▶ [Task prompt]:
All lines of the material should be given again exactly.

▶ [Exercise data]:

^^^^

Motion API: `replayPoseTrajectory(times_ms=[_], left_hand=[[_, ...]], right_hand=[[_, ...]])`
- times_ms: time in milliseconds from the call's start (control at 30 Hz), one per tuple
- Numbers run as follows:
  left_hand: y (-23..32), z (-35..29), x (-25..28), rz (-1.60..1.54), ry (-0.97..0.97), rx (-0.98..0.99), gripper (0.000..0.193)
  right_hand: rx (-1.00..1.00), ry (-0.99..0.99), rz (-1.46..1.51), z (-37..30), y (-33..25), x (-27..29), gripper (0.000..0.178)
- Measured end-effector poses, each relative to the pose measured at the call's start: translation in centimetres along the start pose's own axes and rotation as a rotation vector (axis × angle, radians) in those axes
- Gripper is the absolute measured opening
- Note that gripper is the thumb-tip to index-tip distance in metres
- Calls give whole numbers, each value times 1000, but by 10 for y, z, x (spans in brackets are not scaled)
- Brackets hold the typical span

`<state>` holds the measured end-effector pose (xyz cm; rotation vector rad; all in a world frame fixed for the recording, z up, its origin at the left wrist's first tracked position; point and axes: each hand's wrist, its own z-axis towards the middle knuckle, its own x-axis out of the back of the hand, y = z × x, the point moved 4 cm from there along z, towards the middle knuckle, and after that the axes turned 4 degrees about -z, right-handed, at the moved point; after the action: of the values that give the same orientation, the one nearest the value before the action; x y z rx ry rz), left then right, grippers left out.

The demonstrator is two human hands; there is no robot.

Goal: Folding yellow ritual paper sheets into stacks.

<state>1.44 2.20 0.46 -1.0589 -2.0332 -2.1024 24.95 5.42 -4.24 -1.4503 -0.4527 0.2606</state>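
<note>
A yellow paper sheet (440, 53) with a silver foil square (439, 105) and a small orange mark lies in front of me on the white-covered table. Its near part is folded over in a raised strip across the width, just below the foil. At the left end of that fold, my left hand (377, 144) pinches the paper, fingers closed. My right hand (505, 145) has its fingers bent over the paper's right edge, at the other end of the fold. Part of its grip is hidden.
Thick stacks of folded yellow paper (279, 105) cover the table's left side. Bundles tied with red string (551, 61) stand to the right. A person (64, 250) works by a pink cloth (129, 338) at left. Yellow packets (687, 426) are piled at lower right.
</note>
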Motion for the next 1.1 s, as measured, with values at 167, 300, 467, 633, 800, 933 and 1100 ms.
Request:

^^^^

▶ [Problem solution]:
Motion API: `replayPoseTrajectory(times_ms=[_], left_hand=[[_, ...]], right_hand=[[_, ...]])`
- times_ms: time in milliseconds from the call's start (control at 30 Hz), one per tuple
- Numbers run as follows:
  left_hand: y (-23..32), z (-35..29), x (-25..28), rz (-1.60..1.54), ry (-0.97..0.97), rx (-0.98..0.99), gripper (0.000..0.193)
  right_hand: rx (-1.00..1.00), ry (-0.99..0.99), rz (-1.46..1.51), z (-37..30), y (-33..25), x (-27..29), gripper (0.000..0.178)
- Measured end-effector poses, each relative to the pose measured at the call's start: translation in centimetres along the start pose's own axes and rotation as a rotation vector (axis × angle, radians) in those axes
- Gripper is the absolute measured opening
- Note that gripper is the thumb-tip to index-tip distance in metres
- Calls give whole numbers, each value times 1000, but by 10 for y, z, x (spans in brackets are not scaled)
- Brackets hold the typical span

`<state>` holds the measured end-effector pose (xyz cm; rotation vector rad; all in a world frame fixed for the recording, z up, its origin at the left wrist's first tracked position; point and axes: each hand's wrist, its own z-axis towards the middle knuckle, its own x-axis out of the back of the hand, y = z × x, the point moved 4 cm from there along z, towards the middle knuckle, and after that the axes turned 4 degrees about -z, right-handed, at the moved point; after the action: of the values that give the same orientation, the one nearest the value before the action; x y z rx ry rz), left then right, grippers left out.

The demonstrator is two human hands; there is no robot.

Goal: Folding yellow ritual paper sheets into stacks.

<state>1.44 2.20 0.46 -1.0589 -2.0332 -2.1024 24.95 5.42 -4.24 -1.4503 -0.4527 0.2606</state>
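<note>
A yellow paper sheet (440, 53) with a silver foil square (439, 105) and a small orange mark lies in front of me on the white-covered table. Its near part is folded over in a raised strip across the width, just below the foil. At the left end of that fold, my left hand (377, 144) pinches the paper, fingers closed. My right hand (505, 145) has its fingers bent over the paper's right edge, at the other end of the fold. Part of its grip is hidden.
Thick stacks of folded yellow paper (279, 105) cover the table's left side. Bundles tied with red string (551, 61) stand to the right. A person (64, 250) works by a pink cloth (129, 338) at left. Yellow packets (687, 426) are piled at lower right.
</note>
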Motion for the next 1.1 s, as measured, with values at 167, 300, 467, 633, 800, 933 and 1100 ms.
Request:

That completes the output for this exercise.